Pour résumer ce double mouvement, il apparaît que « la reconnaissance professionnelle instaure ainsi une visibilité à double détente, sociale et développementale (propre au sujet) sur la complexité de la pratique professionnelle » (Jorro & Wittorski, 2013, p.15). Ces liens entre professionnalisation et reconnaissance professionnelle soulignent l’importance de la problématique identitaire :

- le développement professionnel du sujet met en œuvre « une activité contribuant au développement d’une expérience « en actes » qui est le support de transformations pour lui-même » (Jorro & Wittorski, 2013, p.15) et « qui donne à voir une image de lui-même assortie [d’une] demande de reconnaissance professionnelle » (Jorro & Wittorski, 2013, p.15). Il s’agit ici d’identité vécue ou agie ;

- à côté du sujet, un tiers (extérieur via un dispositif de formation, hiérarchique avec un chef de service ou horizontal avec les pairs) portera « un discours à destination du sujet à propos des qualités attendues » (Jorro & Wittorski, 2013, p.15) afin de définir les contours de la professionnalisation, de « ce que doit être un bon professionnel » (Jorro & Wittorski, 2013, p.16). Il s’agit ici de l’identité prescrite ou attribuée ;

- enfin, « les espaces d’activité (travail, formation, recherche) sont alors à voir comme autant d’espaces et d’occasions de négociation identitaire entre des sujets qui espèrent être reconnus pour ce qu’ils montrent d’eux-mêmes et des tiers/institutions qui expriment de diverses façons leurs attentes (parfois des injonctions) et mettent en place des systèmes d’attribution de qualités » (Jorro & Wittorski, 2013, p.16). L’enjeu sous- jacent c’est l’existence et la reconnaissance du sujet au cœur des espaces d’activité. Ces éléments tendent à montrer « la chaîne des interactions entre environnement – sujet – activités » (Jorro & Wittorski, 2013, p.18) qui est au cœur de la dynamique de reconnaissance professionnelle. La figure du tiers y trouve une place importante et devra faire l’objet d’une attention particulière dans le cadre de notre dispositif de recherche d’autant que cette « figure du tiers peut être plurielle pouvant alors donner à voir des points de vue différents voire contradictoires susceptibles de générer des débats de reconnaissance » (Jorro & Wittorski, 2013, p.19). A nouveau, le tiers, et notamment le tiers évaluateur, peut trouver une incarnation dans le ou la CPE et le ou la chef-fe d’établissement.

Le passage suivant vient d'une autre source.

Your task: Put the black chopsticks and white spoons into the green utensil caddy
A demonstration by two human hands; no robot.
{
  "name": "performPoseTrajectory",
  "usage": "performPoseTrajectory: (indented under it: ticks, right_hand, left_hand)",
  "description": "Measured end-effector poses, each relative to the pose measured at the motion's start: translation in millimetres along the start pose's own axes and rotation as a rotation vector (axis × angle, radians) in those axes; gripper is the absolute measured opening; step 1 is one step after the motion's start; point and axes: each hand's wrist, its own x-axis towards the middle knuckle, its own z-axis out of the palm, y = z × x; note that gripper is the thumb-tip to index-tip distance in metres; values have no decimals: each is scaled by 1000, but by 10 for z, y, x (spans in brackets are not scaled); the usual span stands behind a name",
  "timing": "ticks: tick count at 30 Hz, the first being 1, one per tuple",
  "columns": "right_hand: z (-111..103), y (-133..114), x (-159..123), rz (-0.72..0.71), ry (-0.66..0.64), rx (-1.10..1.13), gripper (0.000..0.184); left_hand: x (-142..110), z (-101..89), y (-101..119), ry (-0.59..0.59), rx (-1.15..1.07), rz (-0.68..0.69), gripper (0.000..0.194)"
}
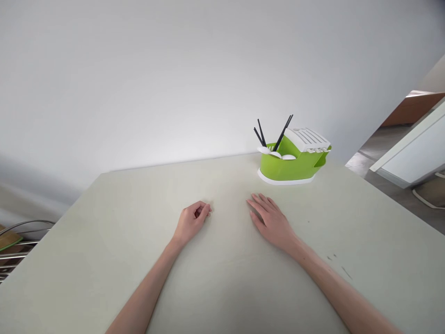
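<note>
My left hand (193, 219) rests on the table (222, 283) with its fingers curled in and the thumb pressed against them. Whatever it holds, if anything, is hidden or too small to name. To the right, my right hand (271, 221) lies palm down, flat on the tabletop with fingers spread. Just beyond it stands a green cutlery holder (285, 168) on a white base, touched by neither hand. Black chopsticks (281, 134) lean out of its open part, beside several white spoons (275, 154). A white slotted top (308, 138) covers its right part.
A pale wall (174, 83) rises behind the table's far edge. Small dark marks (346, 272) show on the surface at right. Left of the table is a metal rack (17, 255) with a board in it. A white cabinet (413, 153) stands beyond at right.
</note>
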Motion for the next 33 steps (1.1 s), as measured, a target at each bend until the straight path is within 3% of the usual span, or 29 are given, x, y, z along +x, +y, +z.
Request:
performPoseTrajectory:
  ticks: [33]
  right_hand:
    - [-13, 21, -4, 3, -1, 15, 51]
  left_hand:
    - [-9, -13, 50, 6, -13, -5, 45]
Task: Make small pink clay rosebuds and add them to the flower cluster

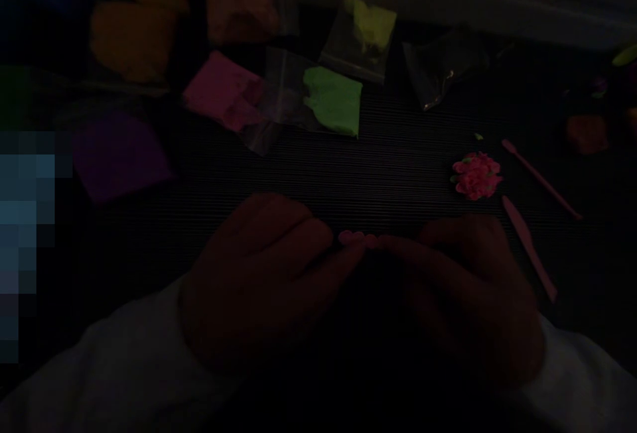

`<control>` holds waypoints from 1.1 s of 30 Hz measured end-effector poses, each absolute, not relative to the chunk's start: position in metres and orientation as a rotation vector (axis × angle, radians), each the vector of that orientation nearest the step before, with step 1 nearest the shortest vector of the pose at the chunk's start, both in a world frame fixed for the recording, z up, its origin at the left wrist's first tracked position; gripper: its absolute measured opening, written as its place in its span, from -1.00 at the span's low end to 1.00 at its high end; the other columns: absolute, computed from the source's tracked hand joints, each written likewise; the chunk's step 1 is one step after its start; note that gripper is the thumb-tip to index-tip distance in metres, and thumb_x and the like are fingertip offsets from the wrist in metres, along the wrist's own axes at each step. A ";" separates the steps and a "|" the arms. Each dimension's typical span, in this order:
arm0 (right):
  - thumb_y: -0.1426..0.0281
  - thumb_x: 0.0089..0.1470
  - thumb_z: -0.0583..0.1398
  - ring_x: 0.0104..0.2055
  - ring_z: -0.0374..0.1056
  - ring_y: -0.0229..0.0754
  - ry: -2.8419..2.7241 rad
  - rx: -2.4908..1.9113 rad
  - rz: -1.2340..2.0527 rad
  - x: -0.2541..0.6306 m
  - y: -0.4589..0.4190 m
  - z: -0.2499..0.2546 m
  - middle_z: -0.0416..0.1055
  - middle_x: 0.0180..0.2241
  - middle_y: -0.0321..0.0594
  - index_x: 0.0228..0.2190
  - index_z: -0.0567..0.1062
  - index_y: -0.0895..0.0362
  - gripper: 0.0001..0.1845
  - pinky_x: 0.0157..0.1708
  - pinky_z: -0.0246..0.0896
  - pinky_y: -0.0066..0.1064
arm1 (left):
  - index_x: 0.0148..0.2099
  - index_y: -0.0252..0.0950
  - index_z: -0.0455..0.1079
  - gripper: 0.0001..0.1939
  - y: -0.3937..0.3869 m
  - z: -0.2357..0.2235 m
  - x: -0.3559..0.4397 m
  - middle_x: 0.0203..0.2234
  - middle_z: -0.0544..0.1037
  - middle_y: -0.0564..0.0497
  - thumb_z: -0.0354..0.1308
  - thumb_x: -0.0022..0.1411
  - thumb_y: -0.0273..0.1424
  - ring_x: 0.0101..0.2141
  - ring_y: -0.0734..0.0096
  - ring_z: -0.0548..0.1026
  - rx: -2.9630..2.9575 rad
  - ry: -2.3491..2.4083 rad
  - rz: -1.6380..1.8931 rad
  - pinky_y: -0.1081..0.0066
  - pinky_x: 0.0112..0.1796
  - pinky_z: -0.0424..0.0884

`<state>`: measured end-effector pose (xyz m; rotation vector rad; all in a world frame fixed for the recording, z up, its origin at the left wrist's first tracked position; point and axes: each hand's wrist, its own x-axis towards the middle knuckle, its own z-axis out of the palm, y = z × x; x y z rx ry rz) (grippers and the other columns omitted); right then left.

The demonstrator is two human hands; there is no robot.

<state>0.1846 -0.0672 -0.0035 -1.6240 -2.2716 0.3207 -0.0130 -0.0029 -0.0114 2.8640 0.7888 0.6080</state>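
Between the left hand point(263, 280) and right hand point(478, 294), a row of pink discs point(346, 237) lies lengthwise left to right. The left thumb point(343, 264) overlaps its near edge; the right fingertip point(389, 242) is at its right end. Whether either grip pinches it, I cannot tell.

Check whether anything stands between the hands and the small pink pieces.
Nothing visible does. The left hand and right hand are both at the pink pieces; the pinkish-red flower lies off to the right.
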 end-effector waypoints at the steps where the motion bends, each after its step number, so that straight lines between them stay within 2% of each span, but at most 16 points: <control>1: 0.43 -0.07 0.09 -0.33 0.13 -0.18 -2.257 -1.634 0.324 0.185 -0.067 -0.004 0.19 -0.35 -0.18 -0.15 0.35 0.06 -0.63 -0.34 0.09 -0.23 | -0.21 -0.18 0.38 -0.77 -0.003 -0.011 -0.012 -0.55 0.37 0.06 0.07 0.03 -0.46 -0.43 0.36 0.29 2.858 0.776 0.612 0.28 -0.41 0.22; 9: 0.47 -0.08 0.09 -0.30 0.17 -0.14 -2.256 -1.614 0.310 0.197 -0.069 -0.003 0.22 -0.33 -0.15 -0.22 0.40 0.11 -0.70 -0.35 0.12 -0.21 | -0.20 -0.14 0.36 -0.76 -0.004 -0.011 -0.013 -0.51 0.37 0.06 0.06 0.03 -0.44 -0.41 0.35 0.30 2.845 0.762 0.632 0.28 -0.40 0.24; 15: 0.45 -0.08 0.09 -0.36 0.16 -0.13 -2.358 -1.557 0.267 0.210 -0.075 0.000 0.25 -0.37 -0.15 -0.18 0.37 0.11 -0.67 -0.36 0.06 -0.16 | -0.04 -0.15 0.28 -0.60 -0.013 -0.014 -0.005 -0.31 0.43 0.07 0.09 0.00 -0.37 -0.32 0.33 0.28 2.842 0.744 0.514 0.21 -0.25 0.22; 33: 0.37 -0.04 0.08 -0.39 0.12 -0.16 -2.407 -1.561 0.249 0.204 -0.072 -0.002 0.25 -0.38 -0.18 -0.16 0.36 0.05 -0.68 -0.35 0.02 -0.16 | -0.10 -0.13 0.30 -0.68 -0.010 -0.015 0.001 -0.37 0.43 0.05 0.06 0.03 -0.37 -0.35 0.33 0.32 2.781 0.780 0.460 0.23 -0.32 0.25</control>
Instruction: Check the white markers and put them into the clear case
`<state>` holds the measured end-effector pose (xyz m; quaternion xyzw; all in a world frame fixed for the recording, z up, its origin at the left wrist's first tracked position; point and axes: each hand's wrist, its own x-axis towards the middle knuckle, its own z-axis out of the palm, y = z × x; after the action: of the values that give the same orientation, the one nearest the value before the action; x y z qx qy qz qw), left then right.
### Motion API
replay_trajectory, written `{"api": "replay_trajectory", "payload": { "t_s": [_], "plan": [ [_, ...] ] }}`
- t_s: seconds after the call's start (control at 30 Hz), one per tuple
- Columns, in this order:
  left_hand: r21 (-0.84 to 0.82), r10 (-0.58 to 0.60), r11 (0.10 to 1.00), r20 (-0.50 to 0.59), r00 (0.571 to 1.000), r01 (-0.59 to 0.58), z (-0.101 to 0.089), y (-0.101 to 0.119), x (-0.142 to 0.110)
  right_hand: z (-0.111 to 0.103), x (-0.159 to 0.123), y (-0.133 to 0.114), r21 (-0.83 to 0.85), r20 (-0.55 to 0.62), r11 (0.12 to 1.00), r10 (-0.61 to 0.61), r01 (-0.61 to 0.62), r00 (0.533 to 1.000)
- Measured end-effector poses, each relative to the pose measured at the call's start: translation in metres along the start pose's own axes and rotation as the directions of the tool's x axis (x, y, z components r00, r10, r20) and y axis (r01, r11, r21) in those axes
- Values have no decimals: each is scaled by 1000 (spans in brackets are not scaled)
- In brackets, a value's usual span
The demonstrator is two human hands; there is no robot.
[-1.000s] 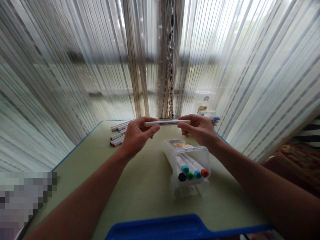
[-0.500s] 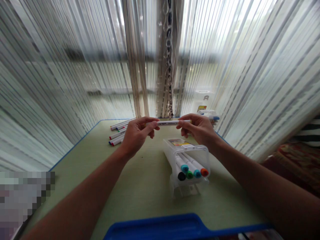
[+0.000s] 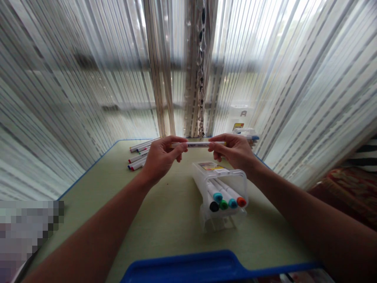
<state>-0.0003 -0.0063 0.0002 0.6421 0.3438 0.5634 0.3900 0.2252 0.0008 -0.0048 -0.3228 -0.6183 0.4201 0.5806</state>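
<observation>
A white marker pen (image 3: 198, 144) with yellowish ends is held level above the far part of the table. My left hand (image 3: 165, 155) pinches its left end between thumb and fingers, and my right hand (image 3: 231, 148) pinches the right end. Below and nearer, a clear plastic case (image 3: 200, 182) lies on its side with its open end towards me. Several white markers with teal, green, black and orange tips (image 3: 232, 203) lie inside it. Loose markers (image 3: 138, 157) rest on the table just left of my left hand, partly hidden behind it.
The pale green table (image 3: 159, 228) has a blue rim, with a raised blue edge (image 3: 188, 267) nearest me. Another clear case (image 3: 244, 131) with markers stands at the back right, behind my right hand. String curtains (image 3: 118, 86) hang beyond the table. Patterned fabric (image 3: 344, 192) is at the right.
Almost nothing differs. Both hands keep their pinch on the marker, which seems rolled slightly, its printed text now showing less. The hanging beads have swung a little.
</observation>
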Motion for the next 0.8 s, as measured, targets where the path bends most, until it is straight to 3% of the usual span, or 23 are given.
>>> {"api": "replay_trajectory", "payload": {
  "t_s": [0.8],
  "plan": [
    [-92, -55, 994, 7, 998, 55, 0, 2, 1, -2, 1, -3, 129, 22, 986, 102, -104, 995]
  ]
}}
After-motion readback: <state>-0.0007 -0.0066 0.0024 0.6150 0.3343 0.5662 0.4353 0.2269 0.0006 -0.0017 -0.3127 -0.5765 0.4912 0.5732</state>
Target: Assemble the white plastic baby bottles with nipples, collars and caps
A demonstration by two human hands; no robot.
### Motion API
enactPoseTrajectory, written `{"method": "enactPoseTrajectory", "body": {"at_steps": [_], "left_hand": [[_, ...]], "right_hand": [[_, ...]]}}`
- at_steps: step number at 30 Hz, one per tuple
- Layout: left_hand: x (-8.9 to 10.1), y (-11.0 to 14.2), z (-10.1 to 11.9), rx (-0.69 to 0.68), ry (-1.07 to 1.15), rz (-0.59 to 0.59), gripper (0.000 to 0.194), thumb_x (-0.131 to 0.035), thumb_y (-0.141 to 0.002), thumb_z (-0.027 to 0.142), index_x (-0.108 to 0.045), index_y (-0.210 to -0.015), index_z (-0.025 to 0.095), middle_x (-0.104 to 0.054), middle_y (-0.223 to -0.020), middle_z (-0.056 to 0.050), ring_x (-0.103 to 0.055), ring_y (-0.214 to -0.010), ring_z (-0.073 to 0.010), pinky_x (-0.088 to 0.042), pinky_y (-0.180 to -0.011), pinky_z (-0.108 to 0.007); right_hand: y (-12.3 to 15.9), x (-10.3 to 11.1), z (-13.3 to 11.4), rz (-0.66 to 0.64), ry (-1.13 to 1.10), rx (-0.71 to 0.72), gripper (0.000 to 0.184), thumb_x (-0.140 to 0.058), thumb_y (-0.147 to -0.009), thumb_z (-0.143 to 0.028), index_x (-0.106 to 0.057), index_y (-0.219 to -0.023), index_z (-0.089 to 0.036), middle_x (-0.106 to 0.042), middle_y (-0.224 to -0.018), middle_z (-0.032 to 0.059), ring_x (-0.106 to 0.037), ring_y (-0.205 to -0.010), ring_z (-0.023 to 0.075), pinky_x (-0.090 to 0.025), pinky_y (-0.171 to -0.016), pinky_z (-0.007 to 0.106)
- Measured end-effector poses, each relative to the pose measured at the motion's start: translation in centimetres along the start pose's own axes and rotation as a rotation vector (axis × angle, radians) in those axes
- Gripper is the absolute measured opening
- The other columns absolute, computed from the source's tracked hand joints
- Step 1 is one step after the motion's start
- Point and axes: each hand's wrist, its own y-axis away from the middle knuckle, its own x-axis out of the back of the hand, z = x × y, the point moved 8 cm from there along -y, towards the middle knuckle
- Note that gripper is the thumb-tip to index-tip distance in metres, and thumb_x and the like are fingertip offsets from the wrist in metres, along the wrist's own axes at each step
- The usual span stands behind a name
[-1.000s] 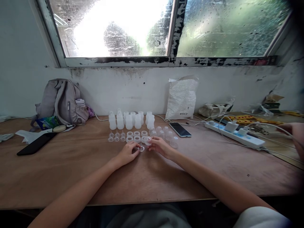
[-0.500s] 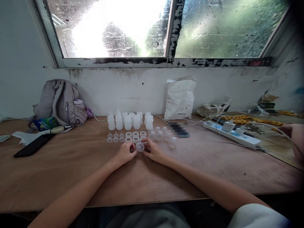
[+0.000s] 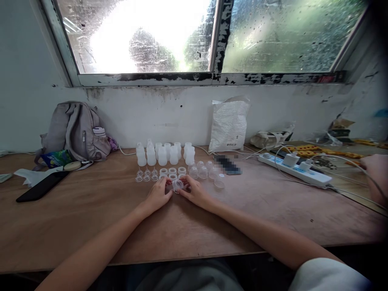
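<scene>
My left hand [image 3: 158,193] and my right hand [image 3: 196,192] meet above the table, fingers curled around a translucent bottle ring [image 3: 177,185] between them. A clear piece seems to sit at the ring, but its shape is too small to make out. Just beyond my hands lie two rows of white bottle rings [image 3: 172,171], the nearer row partly hidden by my fingers. Clear bottle nipples [image 3: 147,174] stand in rows to the left. Behind them are several frosted baby bottles [image 3: 163,155], two of them topped. Clear domed caps [image 3: 202,171] stand right of the rings, near a flat clear lid [image 3: 219,184].
A blurred phone [image 3: 228,165] and a white power strip [image 3: 295,169] with cables lie right. Another person's hand [image 3: 376,173] is at the far right. A white packet [image 3: 229,126] leans on the wall. Left are a backpack [image 3: 75,131] and a black phone [image 3: 42,186].
The round piece between my hands has turned, now showing a ring-like side, and shifted slightly. My fingers have closed in around it from both sides. The other person's hand moved slightly.
</scene>
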Motion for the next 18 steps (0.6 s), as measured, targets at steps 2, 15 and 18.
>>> {"method": "enactPoseTrajectory", "body": {"at_steps": [2,15,18], "left_hand": [[0.1,0.0,0.2,-0.005,0.004,0.003,0.020,-0.049,-0.072,0.017,-0.048,-0.092,0.018,-0.054,-0.088,-0.005,-0.051,-0.084,-0.0184,-0.042,-0.077,-0.033],[0.0,0.2,1.9,-0.105,-0.023,-0.066,0.021,-0.051,-0.073,0.025,-0.052,-0.094,0.019,-0.053,-0.094,-0.006,-0.049,-0.090,-0.0198,-0.040,-0.081,-0.033],[-0.3,0.3,1.8,-0.109,-0.044,-0.097,0.023,-0.052,-0.073,0.025,-0.053,-0.095,0.020,-0.052,-0.096,-0.006,-0.049,-0.089,-0.0195,-0.041,-0.080,-0.032]], "right_hand": [[0.0,0.0,0.2,0.000,0.053,-0.013,0.036,-0.059,-0.070,-0.027,-0.043,-0.100,-0.019,-0.057,-0.090,0.0049,-0.055,-0.083,0.0157,-0.044,-0.073,0.029],[0.0,-1.3,1.3,-0.062,0.309,0.049,0.028,-0.060,-0.070,-0.026,-0.052,-0.096,-0.019,-0.058,-0.091,0.0060,-0.052,-0.088,0.0192,-0.038,-0.077,0.033],[0.1,-1.2,1.1,-0.065,0.302,0.045,0.029,-0.060,-0.069,-0.024,-0.052,-0.096,-0.020,-0.058,-0.090,0.0053,-0.052,-0.086,0.0187,-0.038,-0.076,0.032]]}}
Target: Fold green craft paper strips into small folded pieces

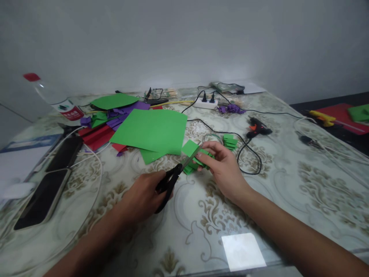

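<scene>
My left hand (145, 194) is closed around the black handles of a pair of scissors (173, 177), whose blades point up and right. Between the blades lies a small green paper piece (190, 148). The fingers of my right hand (223, 165) pinch that green paper close to the blades. Beneath my right fingers are more green paper pieces (188, 169), partly hidden by the hand. Just beyond it sits a small stack of cut green paper strips (230, 142). Large green sheets (152, 129) lie to the left of the scissors.
A black glue gun (258, 127) with a looping cable lies at right. At the back stands a white power strip (206, 102). To the left are a bottle (67, 109), red paper (96, 135), purple paper (132, 109) and a phone (43, 198). A white square (243, 252) is near the front edge.
</scene>
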Demonstrator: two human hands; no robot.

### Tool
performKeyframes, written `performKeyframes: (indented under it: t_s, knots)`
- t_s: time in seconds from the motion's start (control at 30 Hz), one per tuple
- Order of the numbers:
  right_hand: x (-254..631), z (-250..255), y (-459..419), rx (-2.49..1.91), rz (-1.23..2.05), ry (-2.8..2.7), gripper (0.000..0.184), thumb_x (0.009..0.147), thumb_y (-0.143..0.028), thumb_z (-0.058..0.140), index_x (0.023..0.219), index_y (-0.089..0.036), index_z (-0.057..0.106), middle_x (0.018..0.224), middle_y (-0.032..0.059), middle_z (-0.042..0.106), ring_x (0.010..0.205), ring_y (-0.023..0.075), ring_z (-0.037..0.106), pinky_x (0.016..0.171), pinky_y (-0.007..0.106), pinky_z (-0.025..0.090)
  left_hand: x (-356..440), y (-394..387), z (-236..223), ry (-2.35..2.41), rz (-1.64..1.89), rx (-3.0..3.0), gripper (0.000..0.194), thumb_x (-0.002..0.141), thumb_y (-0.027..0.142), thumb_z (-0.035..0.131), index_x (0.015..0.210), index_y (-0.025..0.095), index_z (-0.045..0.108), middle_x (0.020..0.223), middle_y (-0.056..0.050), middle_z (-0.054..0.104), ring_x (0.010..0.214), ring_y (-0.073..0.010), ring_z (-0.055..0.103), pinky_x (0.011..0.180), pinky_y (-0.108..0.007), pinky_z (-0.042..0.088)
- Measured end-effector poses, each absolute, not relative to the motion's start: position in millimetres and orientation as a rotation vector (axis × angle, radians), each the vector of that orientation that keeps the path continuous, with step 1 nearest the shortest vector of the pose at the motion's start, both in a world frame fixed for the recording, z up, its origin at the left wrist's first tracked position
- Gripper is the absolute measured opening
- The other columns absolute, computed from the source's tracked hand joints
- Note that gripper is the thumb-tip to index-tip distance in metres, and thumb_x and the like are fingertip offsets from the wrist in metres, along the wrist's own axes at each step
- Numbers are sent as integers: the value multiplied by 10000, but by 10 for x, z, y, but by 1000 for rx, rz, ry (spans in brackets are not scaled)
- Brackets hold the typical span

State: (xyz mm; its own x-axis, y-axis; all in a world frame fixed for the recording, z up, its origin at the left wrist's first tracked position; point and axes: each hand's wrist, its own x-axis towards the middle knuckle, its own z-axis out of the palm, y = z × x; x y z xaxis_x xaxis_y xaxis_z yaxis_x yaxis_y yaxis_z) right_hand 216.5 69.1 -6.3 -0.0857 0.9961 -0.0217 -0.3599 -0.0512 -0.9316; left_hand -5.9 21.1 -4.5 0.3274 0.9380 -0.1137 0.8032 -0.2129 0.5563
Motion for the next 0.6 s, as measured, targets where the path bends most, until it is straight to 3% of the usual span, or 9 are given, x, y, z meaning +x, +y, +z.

Ainsi « Obtenir la reconnaissance devient une sorte de fardeau social indispensable pour construire sa rationalité individuelle, et le travail dans une organisation n’est pas un des moindres champs de cette activité permanente de l’individu » (Sainsaulieu, 2014, p.453). Autrement dit, pour d’une certaine façon « être » c'est-à-dire exister au travail, l’individu s’engage dans son activité dans une forme de recherche d’une reconnaissance professionnelle qui semble au final définir autant l’individu dans son métier que le métier dans l’environnement social.